History of Architecture in East India
East India was the heart of the ancient empires of the Maurya, Kalinga and the Magadha. Buddhism originated in the East India and was propagated extensively by Ashoka. As result a number of Buddhist architectures came into being such as the Nalanda University was set up in Bihar in the East India. Sikkim also witnessed numerous creations of Buddhist architectures. Hindu temples were also major architectural creations of this period. A number of ancient buildings in these regions were renovated and what endures now is afterwards brick or real temples at those sites. The terracotta was the main medium of construction. A large number of sculptures have been found in Bengal, which shows the growth of significant local schools in those regions.
The states of Bihar and West Bengal came under the supremacy of the Mughal Empire during the 16th and the 17th century. The architecture of East India witnessed further changes with the coming of the colonial rule. The British East India Company defeated the Muslim rulers and established their control over East India. The impact of the British invasion was strongest in Bengal and the Odisha coast.

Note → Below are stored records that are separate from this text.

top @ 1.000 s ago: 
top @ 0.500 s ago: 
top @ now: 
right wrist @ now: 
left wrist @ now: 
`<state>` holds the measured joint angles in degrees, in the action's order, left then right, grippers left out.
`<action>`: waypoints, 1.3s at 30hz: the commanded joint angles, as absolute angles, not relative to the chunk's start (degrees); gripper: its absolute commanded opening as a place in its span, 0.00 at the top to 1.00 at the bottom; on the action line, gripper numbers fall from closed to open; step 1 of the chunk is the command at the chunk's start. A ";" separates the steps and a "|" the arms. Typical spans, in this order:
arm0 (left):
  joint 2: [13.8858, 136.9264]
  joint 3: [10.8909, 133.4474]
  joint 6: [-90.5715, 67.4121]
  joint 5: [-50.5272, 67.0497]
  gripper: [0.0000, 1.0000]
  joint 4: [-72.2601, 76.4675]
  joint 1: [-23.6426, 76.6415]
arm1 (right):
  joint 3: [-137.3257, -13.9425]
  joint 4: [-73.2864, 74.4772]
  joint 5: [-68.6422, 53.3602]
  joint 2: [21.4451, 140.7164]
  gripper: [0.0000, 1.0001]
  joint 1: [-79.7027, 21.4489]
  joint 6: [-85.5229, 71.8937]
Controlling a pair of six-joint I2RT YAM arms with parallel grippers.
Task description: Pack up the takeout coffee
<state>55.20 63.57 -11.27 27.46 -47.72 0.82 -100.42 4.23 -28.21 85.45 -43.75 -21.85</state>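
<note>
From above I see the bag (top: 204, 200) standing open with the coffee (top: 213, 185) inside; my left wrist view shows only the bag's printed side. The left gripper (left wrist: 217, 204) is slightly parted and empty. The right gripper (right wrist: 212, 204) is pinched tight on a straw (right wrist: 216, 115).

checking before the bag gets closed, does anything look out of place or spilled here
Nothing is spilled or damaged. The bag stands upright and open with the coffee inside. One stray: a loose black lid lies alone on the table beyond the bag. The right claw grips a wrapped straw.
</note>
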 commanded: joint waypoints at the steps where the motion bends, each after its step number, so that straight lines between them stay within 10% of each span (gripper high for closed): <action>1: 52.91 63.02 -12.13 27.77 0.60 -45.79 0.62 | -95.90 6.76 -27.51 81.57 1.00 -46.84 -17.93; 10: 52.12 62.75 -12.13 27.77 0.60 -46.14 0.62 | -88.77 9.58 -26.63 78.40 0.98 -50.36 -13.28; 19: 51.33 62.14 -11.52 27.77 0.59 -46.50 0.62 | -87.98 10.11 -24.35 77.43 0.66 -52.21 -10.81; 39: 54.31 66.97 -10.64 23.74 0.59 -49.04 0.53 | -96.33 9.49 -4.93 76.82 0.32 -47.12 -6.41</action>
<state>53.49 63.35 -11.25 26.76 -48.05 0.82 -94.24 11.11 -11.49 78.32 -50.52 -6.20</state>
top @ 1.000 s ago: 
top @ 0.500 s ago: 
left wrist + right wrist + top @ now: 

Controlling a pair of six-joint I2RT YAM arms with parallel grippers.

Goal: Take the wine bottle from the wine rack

Features of Architecture in East India
The Rumtek monastery of Sikkim is the most popular of all and is built in the traditional style. The other monasteries are the Labrang monastery, the Pemayangtse monastery and the Tashiding monastery. Buddhism and Jainism originated in Bihar as well and this fact adds to the importance of the place. The Daibosatsuji Temple in Bodh Gaya and the ruins of Nalanda are the Buddhist architectural specimens of this place. Vaishali in Bihar is the birth place of Lord Mahavira and the Parasanad hills are a sacred place for Jains, but architecturally there is not much left here. The Choti Dargah in Bihar is an earliest example of Islamic architecture which dates back to the Mughal era. There is a closed corridor and a small mosque in the precincts. The Lomas Rishi cave in the Barabar hills in Bihar belongs to a religion called Ajivika which was prevalent in those days. The caves are small and uncomplicated, with very little adornment.
Raw clay panels were carved on baked in the kiln and was used as decorative cladding over brick walls. This is a unique terracotta style seen only in West Bengal to make the temples monumental, unlike the temples in Odisha, Bengali temples are small and cannot be called very grand, but they reflect the Bengali lifestyle and are appealing structures. Bishnupur with its varied and beautiful terracotta and laterite temples is a treasure trove of Bengali temples for example the Madana Mohana temple. In the 18th century, when the British founded the East India Company they made Kolkata their head quarters and built many buildings here and left behind an architectural legacy. The major colonial architectures of West Bengal are the Victoria memorial hall and the Writer’s building in Kolkata.
During the 3rd century BC, Emperor Ashoka conquered this region and unified most of India. He converted to Buddhism and built stupas (Pagodas) and stambhas (memorial pillars) in various places for renouncing violence. Bhubaneshwar in Odisha is significant because every milestone in architectural development from the 7th to13th century is seen here. Maturity in design and the scale of the Lingaraja Temple of Bhubaneshwar and the Jagannath Temple of Puri is equal to that of Gothic cathedrals. The Sun Temple in Konark is the zenith of Odisha’s architecture. The unique feature of Odisha’s architecture is the numerous statues of gods and scooped-out decorations sculpted on stone.